▸ **SOURCE MATERIAL**

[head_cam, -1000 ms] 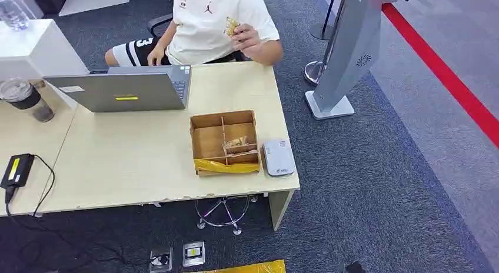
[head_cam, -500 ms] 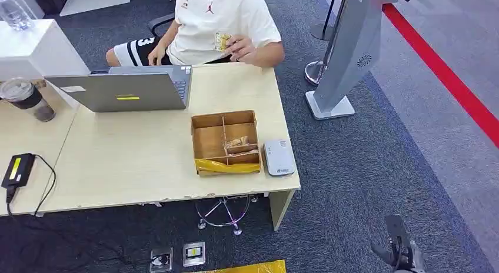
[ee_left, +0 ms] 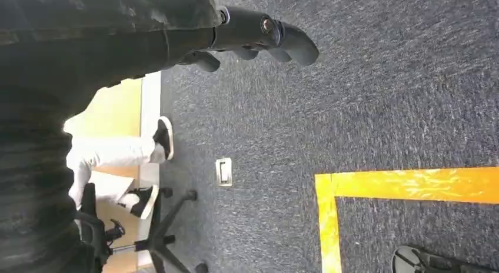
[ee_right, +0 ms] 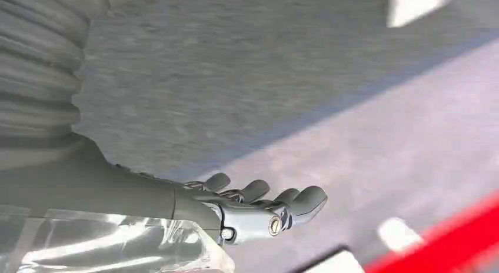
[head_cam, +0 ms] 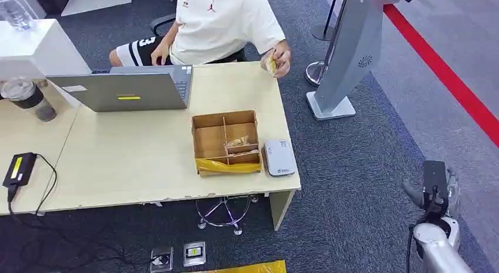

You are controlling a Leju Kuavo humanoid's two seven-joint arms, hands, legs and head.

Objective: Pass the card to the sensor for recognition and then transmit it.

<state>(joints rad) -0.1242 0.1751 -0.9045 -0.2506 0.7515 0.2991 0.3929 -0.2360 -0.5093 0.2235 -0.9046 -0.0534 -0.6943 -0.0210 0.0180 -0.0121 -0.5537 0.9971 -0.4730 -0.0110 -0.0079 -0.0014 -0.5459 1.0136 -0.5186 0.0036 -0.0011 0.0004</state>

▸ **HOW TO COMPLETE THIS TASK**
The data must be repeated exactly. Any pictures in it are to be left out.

▸ **EXERCISE RESPONSE**
[head_cam, -1000 ms] 
[head_cam, -500 ms] 
[ee_left, +0 ms] 
[ee_right, +0 ms] 
[head_cam, +0 ms] 

You are controlling a Leju Kuavo humanoid's two seven-joint arms, hands, legs and head.

Objective: Pass the card to the sensor for recognition and then transmit it.

<state>(joints rad) -0.1242 0.1751 -0.9045 -0.2506 0.7515 0.2991 0.3929 -0.2360 -0.5093 0.2235 -0.9046 -0.0534 -0.6943 -0.0210 0.0180 -0.0121 -0.5537 0.9971 -0.4730 -0.0110 -0.0079 -0.0014 -0.5459 1.0136 -0.5186 0.0036 -0.0011 0.0004</state>

There is no more to the output, and the exercise is done.